Wednesday, August 06, 2003

Here’s some analysis from the Census Bureau, via an article in USA Today. The Bureau says that people have been migrating out of New York and California over the past several years in significant numbers. This "discovery" is hardly surprising. What is noteworthy is the way the article’s author subtly frames the context of the analysis. The piece names several probable causes for the exodus, citing urban congestion, local economic stagnation, and rising real estate prices. These are all contributory factors to be sure, but not once does the article raise the issue of NY’s and California’s punishing tax regimes as a plausible explanation for the outflow. Given that the analysis shows a large number of those leaving the high tax states are settling in low tax jurisdictions (the California to Nevada example is explicitly highlighted in the article), one would assume that relative tax differentials between states are an obvious factor in the relocaton decision process. Unless, of course, the author is of the fervent belief that lower taxes should not be promoted in any context, even in a supposedly objective news article. It leads me to wonder where the author's political sensitivities lie. Hmm…

Normally, the charge of bias in such a benign case of blatant omission would be overkill, but something else in the article gave me pause, and confirmed my suspicions that such bias did indeed play a part in the final draft. Here’s a key sentence discussing the political implications of the migration pattern:

Many of the people leaving California, for example, are conservative white voters who have helped transform politics in the Rocky Mountain West from a competitive two-party environment to one that is heavily Republican.

Do you see the subtle jab there? Maybe not, because the subtlety lies in a telling omission; a balanced article would have also mentioned that California, as a result of the migration pattern, has also been transformed from a competitive two-party environment to one that is heavily Democratic. To accept this paragraph at face value, one would naturally assume that Republicans are encroaching like locusts across the Rockies and the prairie states, squeezing the helpless doe-eyed Democrats into extinction. Ok, maybe I’m taking poetic license here, but the implication of the omission is still the same: Republicans are shifting the balance of power and corrupting the sanctity of competitive democracy. If anyone truly believes that, I urge them to spend a few months living in San Fran. Maybe the fact that all of California’s highest elected officers, US Senators, and a plurality of mayors, state legislators and congressmen are Democrats would change the impression that the Democratic Party is dying a slow death.

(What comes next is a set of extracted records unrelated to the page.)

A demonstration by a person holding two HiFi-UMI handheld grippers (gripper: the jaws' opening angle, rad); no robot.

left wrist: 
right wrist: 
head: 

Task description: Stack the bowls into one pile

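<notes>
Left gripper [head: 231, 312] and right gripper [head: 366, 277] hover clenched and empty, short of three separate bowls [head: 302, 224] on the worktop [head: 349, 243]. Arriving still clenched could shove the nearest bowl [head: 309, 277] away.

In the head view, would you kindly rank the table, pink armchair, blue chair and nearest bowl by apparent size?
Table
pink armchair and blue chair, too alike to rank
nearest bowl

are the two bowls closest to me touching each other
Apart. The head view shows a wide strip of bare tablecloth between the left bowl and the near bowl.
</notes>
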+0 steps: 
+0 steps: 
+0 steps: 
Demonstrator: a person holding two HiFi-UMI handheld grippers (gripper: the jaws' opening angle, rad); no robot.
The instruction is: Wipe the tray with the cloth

Liberal media bias comes in many forms. Some of it is over-the-top and quite ridiculous even to a casual viewer. Most of the time, though, bias is applied lightly, with opinions and omissions gently massaged into the news reporting process, like this USA Today article. This form of bias is far more insidious, and otherwise respectable news organizations need to be called on it. Bernie Goldberg and the good folks at the Media Research Center can only do so much. Active and conscientious consumers of the mainstream news outlets should demand better.